O’Brien seconded sternly, “he’s known for his good questions.” Kubly gave a rambling answer and Johnson had to bail him out by noting that SDOT had been counting on a federal grant. Maybe highlighting Pronto’s problems at the time wouldn’t have been a smart strategy, Johnson offered.

Speaking of weird moments: Freedman also denounced private bike share systems by pointing out that the spokesperson for Miami Beach’s bike share system is a former Playboy model. “That’s what you get,” she said. (Let the First Wave, Second Wave, Third Wave feminist discussion begin, but my two cents: So what?)
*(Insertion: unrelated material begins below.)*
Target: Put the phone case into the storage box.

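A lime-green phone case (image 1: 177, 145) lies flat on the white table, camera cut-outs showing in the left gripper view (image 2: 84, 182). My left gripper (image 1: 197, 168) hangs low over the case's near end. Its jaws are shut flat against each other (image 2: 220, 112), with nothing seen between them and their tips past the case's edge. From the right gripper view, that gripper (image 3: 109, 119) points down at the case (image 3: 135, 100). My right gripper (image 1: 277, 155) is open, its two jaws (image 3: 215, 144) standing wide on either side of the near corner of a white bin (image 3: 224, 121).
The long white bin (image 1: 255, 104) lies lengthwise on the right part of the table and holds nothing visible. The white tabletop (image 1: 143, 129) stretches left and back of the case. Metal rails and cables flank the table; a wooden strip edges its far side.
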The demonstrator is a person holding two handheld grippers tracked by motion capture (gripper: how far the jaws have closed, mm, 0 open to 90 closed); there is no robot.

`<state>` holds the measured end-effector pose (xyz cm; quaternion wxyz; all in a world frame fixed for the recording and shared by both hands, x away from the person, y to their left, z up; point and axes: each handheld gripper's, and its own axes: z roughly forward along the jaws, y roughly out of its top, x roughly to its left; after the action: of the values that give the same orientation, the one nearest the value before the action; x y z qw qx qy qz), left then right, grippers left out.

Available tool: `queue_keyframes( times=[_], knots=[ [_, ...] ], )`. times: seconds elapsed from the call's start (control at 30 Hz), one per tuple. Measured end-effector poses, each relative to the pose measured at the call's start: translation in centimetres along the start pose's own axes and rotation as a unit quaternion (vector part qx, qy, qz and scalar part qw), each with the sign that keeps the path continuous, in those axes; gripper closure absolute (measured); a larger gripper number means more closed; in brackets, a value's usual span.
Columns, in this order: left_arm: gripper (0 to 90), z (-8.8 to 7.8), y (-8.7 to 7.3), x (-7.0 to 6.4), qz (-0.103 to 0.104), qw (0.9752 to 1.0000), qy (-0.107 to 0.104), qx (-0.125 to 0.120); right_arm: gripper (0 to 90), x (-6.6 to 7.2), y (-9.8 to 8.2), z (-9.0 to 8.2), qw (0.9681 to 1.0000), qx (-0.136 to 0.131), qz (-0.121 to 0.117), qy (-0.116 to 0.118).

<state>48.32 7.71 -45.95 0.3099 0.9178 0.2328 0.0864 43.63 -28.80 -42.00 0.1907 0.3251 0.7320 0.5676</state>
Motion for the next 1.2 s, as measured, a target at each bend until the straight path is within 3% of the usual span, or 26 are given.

Another non sequitur at yesterday’s debate came during public testimony when 23rd Avenue business owner Sara Brereton seized on the potential Pronto buyout as an argument for her cause: Money for beleaguered businesses on 23rd—she owns 701 Coffee—which are getting squeezed by SDOT’s construction project there.

After months of controversy, the city finally stepped up last month with $650,000 in mitigation money for low-income businesses on the strip[4]. But Brereton told council yesterday: “Pronto, a single out of state business, is insolvent because it had a business plan that failed, and it stands to be bailed out for millions of dollars, Yet SDOT, completely dropped the ball on 23rd Avenue. $650,000 for 23rd Avenue is woefully short…for what nearly a dozen of us need.”

Her analogy makes no sense: SDOT is not planning to bail out Pronto. It’s planning to buy it out, take control of its assets, dictate its service model, and hire a new company. Additionally, transportation infrastructure is a public asset and a tool for social justice.